Gone are the days when developers had to code every aspect of their product from scratch. Today, a cacophony of databases and APIs exist with the explicit purpose of enabling developers to build upon existing frameworks and stacks. But like in any menagerie some birds squawk and squeal while others sing in perfect tune.
Over the past months our team at Panoply.io has implemented over 60 data source integrations to our platform. To achieve this, we developed a data extraction framework designed to handle different implementations of data sources that could easily integrate any future data sources with a few hours of coding. The foremost challenge we faced was how to make this layer robust enough to survive changes over time, as well as feature and version fragmentation without kicking off an endless maintenance spiral.
Data sources are instruments in the orchestra of your destination database. In our case the destination database is a data warehouse but this holds true for any product or service pulling data from external sources. Travel startups like Freebird are perfect examples of services dependent on external data. For products to deliver this data, orchestras need to be conducted. As we’ve done this more than once, we’ve picked up a few best-practices for writing such integrations, fast and reliably. I will outline 9 of the most common lessons here.
*Before we begin, please note that I will not be discussing obvious engineering best practices, such as writing tests, reading docs or building generic code. Also, I will not discuss the underlying architecture of such a framework or the ginormous important task of securing and encrypting the data. The last two are articles in their own right.

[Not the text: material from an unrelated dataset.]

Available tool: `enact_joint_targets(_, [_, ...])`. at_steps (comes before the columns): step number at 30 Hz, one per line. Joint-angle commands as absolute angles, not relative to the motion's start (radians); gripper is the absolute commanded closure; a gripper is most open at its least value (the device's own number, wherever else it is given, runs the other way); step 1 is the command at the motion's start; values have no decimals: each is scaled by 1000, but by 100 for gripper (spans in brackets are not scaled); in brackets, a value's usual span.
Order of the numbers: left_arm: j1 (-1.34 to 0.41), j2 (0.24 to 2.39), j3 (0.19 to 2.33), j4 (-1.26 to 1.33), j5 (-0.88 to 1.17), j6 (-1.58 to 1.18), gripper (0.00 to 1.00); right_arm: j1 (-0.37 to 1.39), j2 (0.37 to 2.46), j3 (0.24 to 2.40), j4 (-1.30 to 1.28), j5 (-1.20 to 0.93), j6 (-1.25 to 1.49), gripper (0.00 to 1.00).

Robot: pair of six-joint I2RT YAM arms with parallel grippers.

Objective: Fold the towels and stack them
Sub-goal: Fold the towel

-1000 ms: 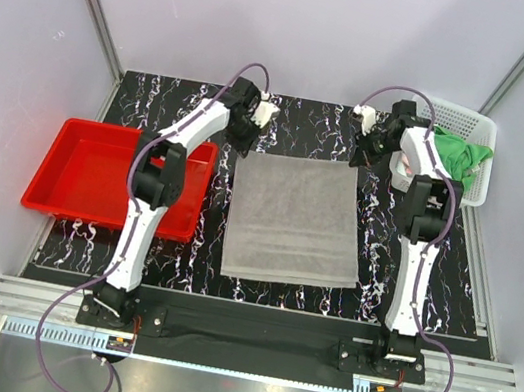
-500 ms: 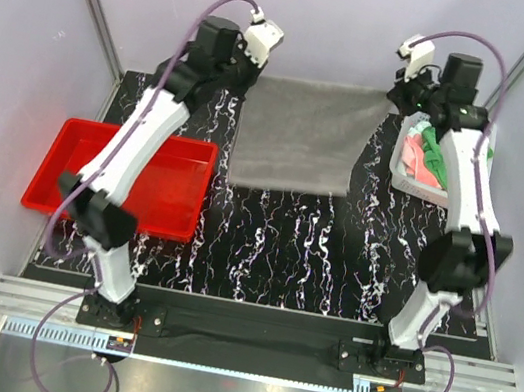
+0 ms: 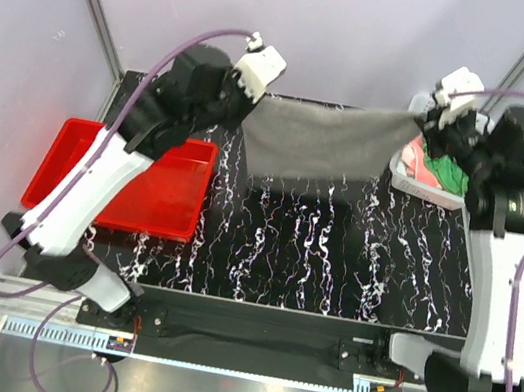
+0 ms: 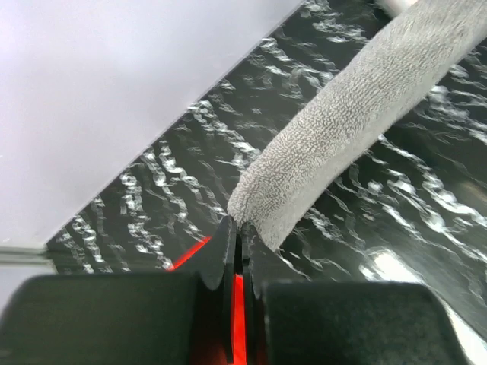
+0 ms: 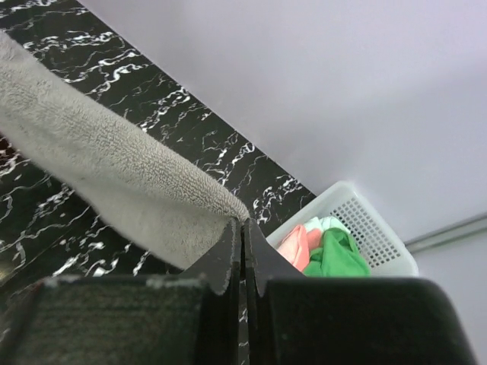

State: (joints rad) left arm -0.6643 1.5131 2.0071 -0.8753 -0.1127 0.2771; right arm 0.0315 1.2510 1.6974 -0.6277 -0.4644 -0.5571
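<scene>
Over marbled table (image 3: 332, 259), grey towel (image 3: 322, 141); walls (image 3: 372, 33) perhaps lilac.

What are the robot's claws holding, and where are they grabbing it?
The grey towel: the left claw pinches one top corner, the right claw the other.

Red plastic tray (image 3: 167, 202) sat at the left edge of the counter (image 3: 312, 256) — black marble-look top — and a white perforated basket (image 5: 374, 228) was off in the far right corner.
</scene>
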Motion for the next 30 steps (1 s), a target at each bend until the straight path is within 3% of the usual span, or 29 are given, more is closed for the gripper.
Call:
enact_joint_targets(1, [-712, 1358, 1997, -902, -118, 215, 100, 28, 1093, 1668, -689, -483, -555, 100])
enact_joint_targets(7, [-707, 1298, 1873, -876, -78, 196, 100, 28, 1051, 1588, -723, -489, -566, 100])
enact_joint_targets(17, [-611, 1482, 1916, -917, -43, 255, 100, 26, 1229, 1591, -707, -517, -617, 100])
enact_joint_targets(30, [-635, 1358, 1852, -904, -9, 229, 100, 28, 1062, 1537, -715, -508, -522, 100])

#1 Avoid Exotic Advanced Features
Code is frequently developed and tested against a specific database version, which can lead to breaking when used against another version. For example a different Postgres server version, or one with a different set of modules and configurations. Even when developing an internal project where you’re best friends with the system admin, there is no way to know in advance which version your code will run against.
Avoid exotic, unique and advanced features of the data source. This may be disappointing, because maybe you really want to use Mongo’s Aggregation Framework, or Riak’s link-walking. Keep in mind that you don’t really need to build sophisticated code that interacts with the database, just a simple extraction layer. Therefore, not only is it safe but it is efficient to use the simplest CRUD mechanics provided by the database and forgo any extra bells and whistles.
#2 Implement Restrictive Versioning
This is a huge problem when dealing with external data sources, like APIs, as they may change on a daily basis, sometimes without notification. Facebook’s APIs are infamous for changing rapidly and breaking often. When you’re covering tens of different data sources, something will change daily - potentially resulting in a quicksand of maintenance work.
Restrict your code to specific versions. Start off with a validation test of the data source version and decline all that don’t match a pre-tested set of values. This path is a tad tricky as you don’t want to undershoot and build code that’s too restrictive. So we suggest that by testing for a small range of major versions you’ll hit a good tradeoff between stability and availability. Combine this with the previous lesson, and there’s the mix that will keep your code going over time.
#3 Normalize Special Data Types
Some data sources have unique data types that you need to take into consideration. For example, Mongo’s ObjectID data type has an automatically generated unique id, that also holds information about the document’s creation date. This identifier can be found both as a document-id, or as a foreign key to a different Mongo Collection. Other examples are, Postgres’ hstore data type that allows nesting of key-value pairs within a table row, or SQL Server’s Geometry data types.